#### [Task to complete]
The expected output is the complete listing, copied exactly.

»»

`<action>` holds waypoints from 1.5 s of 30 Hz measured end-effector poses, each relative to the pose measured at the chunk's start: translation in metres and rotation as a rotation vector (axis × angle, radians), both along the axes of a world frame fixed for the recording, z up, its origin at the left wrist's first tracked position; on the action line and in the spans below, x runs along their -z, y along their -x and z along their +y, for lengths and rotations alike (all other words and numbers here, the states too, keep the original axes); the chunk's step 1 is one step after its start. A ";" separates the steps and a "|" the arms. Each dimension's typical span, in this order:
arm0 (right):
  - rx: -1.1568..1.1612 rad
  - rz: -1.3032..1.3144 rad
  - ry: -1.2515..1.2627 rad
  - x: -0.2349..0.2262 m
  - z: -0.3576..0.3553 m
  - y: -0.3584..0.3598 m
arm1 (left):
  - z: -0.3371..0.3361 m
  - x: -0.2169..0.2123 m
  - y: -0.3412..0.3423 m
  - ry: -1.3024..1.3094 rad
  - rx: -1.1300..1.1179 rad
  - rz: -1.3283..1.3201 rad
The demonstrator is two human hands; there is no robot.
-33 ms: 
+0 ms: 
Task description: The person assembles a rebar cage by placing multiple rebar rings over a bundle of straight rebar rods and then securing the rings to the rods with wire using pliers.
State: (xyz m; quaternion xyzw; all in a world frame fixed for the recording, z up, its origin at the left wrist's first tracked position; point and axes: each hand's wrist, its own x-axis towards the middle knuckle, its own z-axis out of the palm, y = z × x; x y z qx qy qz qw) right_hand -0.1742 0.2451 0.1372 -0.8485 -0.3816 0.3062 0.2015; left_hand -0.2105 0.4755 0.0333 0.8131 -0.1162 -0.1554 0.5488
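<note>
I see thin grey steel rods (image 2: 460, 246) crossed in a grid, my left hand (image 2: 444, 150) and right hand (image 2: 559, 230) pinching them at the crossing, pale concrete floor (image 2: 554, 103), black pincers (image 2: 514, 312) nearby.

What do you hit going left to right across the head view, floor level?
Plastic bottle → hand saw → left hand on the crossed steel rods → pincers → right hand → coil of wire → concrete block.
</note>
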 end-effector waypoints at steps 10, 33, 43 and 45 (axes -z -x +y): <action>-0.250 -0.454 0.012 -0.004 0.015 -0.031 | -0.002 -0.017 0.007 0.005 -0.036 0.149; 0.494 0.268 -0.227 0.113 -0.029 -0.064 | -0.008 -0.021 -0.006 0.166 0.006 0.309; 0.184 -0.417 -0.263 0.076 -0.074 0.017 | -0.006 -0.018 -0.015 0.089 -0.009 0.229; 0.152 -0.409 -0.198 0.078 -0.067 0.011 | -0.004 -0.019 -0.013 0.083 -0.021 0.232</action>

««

#### [Final answer]
`<action>` holds waypoints from 1.5 s of 30 Hz measured end-effector poses, each relative to the pose measured at the chunk's start: translation in metres and rotation as a rotation vector (axis × angle, radians), both along the axes of a world frame fixed for the recording, z up, its origin at the left wrist's first tracked position; on the action line and in the spans below, x runs along their -z, y along their -x and z along their +y, for lengths and rotations alike (all other words and numbers here, the states too, keep the original axes); the chunk's step 1 is one step after its start. A ";" separates the steps and a "|" the arms. Each dimension's typical span, in this order:
arm0 (right):
  - rx: -1.1568..1.1612 rad
  - rz: -1.3032..1.3144 rad
  - ry: -1.2515..1.2627 rad
  - x: -0.2349..0.2262 m
  - z: -0.3576..0.3553 m
  - y: -0.3584..0.3598 m
arm1 (left):
  - z: -0.3371..0.3361 m
  - x: -0.2169..0.2123 m
  - y: -0.3412..0.3423 m
  - ry: -1.3024..1.3094 rad
  - rx: -1.1300..1.1179 rad
  - rz: -1.3283..1.3201 rad
The demonstrator is two human hands; there is no robot.
-33 ms: 
+0 ms: 
Task description: The person assembles a rebar cage by placing multiple rebar rings over a bundle of straight rebar rods and then securing the rings to the rods with wire using pliers.
State: (xyz m; quaternion xyzw; all in a world frame fixed for the recording, z up, its origin at the left wrist's first tracked position; point and axes: each hand's wrist, its own x-axis towards the middle knuckle, its own z-axis out of the palm, y = z × x; x y z qx qy qz qw) right_hand -0.1742 0.2451 0.1372 -0.8485 -0.3816 0.3062 0.2015; left_hand -0.2105 0.4755 0.0333 0.8131 -0.1162 -0.1554 0.5488
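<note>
I see thin grey steel rods (image 2: 460, 246) crossed in a grid, my left hand (image 2: 444, 150) and right hand (image 2: 559, 230) pinching them at the crossing, pale concrete floor (image 2: 554, 103), black pincers (image 2: 514, 312) nearby.

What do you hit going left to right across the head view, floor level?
Plastic bottle → hand saw → left hand on the crossed steel rods → pincers → right hand → coil of wire → concrete block.
</note>
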 end-effector waypoints at steps 10, 33, 43 and 45 (axes -z -x +y): <action>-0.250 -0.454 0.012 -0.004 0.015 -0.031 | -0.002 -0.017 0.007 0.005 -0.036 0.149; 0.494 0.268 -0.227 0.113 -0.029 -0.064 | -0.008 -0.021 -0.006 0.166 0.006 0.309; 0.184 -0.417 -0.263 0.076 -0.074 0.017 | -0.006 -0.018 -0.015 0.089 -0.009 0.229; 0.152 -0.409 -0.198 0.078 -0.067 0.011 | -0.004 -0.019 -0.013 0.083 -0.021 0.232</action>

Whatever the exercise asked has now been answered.